Поняв это, я использовал построенную водяную мельницу для прокачки мехов, подающих воздух в плавильную печь. Индейцы использовали для этого собственные легкие и тростниковые трубки с керамическим наконечником. Для изготовления маленьких безделушек этого хватало, но мне надо было кое-что покруче. Поскольку кузнецов по железу здесь нет, не стал заморачиваться и обучать их. Слишком сложный и продолжительный процесс. Хватит выплавки бронзы. В горах много месторождений медных руд. По большей части там добывают и перерабатывают малахит, но попадается и чистая медь. Есть в горах и золото, и серебро, и свинец, и даже, как называли его греки, касситерит — минерал, содержащий олово. Я предложил бедным жителям Толлана перебраться туда, чтобы добывать для нас руды металлов. Пообещал высокую оплату, помог им с обустройством рядом с рудниками и дал продукты на первое время. Штольни были горизонтальными или с небольшим наклоном. Вспомнив рассказы шахтеров, среди которых вырос, поведал тольтекам о способах добычи полезных ископаемых, крепления штолен, вентиляции…

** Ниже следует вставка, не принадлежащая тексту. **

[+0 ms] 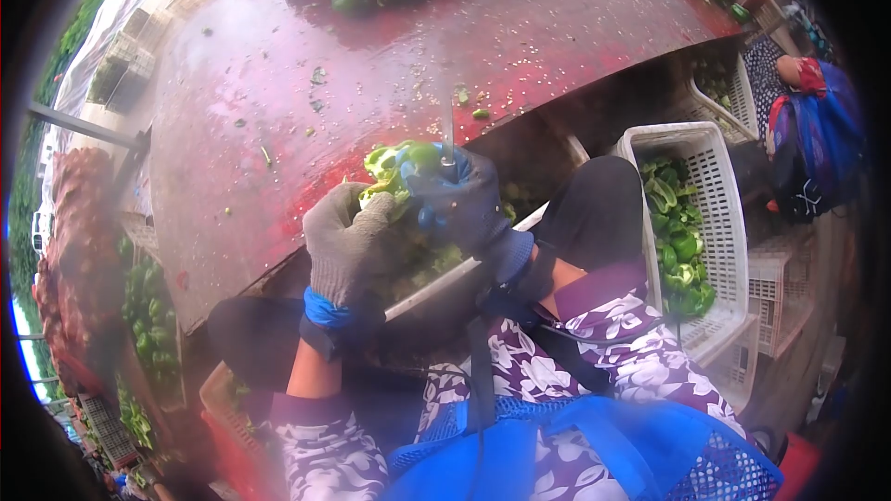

Когда в Толлан стали поступать руды металлов, я занялся обучением местных литейщиков. Раньше они смешивали медь с золотом и/или серебром. Самое интересное, что делали из этих сплавов не только украшения и ритуальные статуэтки, но и колокольчики, иглы для шитья, рыболовные крючки и даже топоры. Правда, позволить себе такие дорогие предметы мог не всякий, даже при том, что благородные металлы не считались дорогими сами по себе. Ценность им придавала сложная по местным меркам обработка. Теперь понимаю удивление испанцев, когда они увидели здесь много золота и серебра, которые индейцы не ценили так высоко, как в Евразии. Я знал много сплавов на основе меди, которым и обучил местных литейщиков. В первую очередь приказал им отливать двулезвийные топоры и наконечники для копий и дротиков из прочной «пушечной» бронзы. Как со мной поделился когда-то в будущем один британский литейщик, она состояла из двух процентов цинка, десяти олова и восьмидесяти восьми меди, в которые надо добавлять фосфор. Поставщиком последнего были кости рыб и животных. Их закладывали в печь вместе с рудами и древесным углем. Методом проб литейщики определили нужные пропорции и вскоре начали выдавать комплектующие для изготовления оружия.

27

Армией я занимался c особым усердием. Любая власть сидит на штыках, как бы больно не кололи задницу. К тому же, чем богаче становится город, тем больше желающих ограбить его. Начал с перемены статуса воинов, их перевооружения и переоснащения. Образцом служила римская армия. Набрал шесть центурий. На большее пока не хватало городских ресурсов. Теперь это было сословие, постоянно находящееся на службе и получающее за это довольно приличное вознаграждение, не считая военную добычу. Прослужив двадцать лет (считай, всю жизнь при нынешней продолжительности ее), каждый получит надел земли, который можно будет сдать в аренду и достойно встретить старость. Тяжелому пехотинцу город выдавал шлем, панцирь, наручи и поножи из кожи, хлопка и костяных пластин, копье с бронзовым наконечником, двулезвийный топор и овальный трехслойный деревянный щит, оббитый кожей, прототипом которого послужил щит ауксилиев (вспомогательных подразделений римской армии из иноплеменных наемников). Лучники и метатели дротиков, кроме положенного им оружия, получали только легкий доспех из хлопка и грубой агавовой ткани и небольшой круглый щит.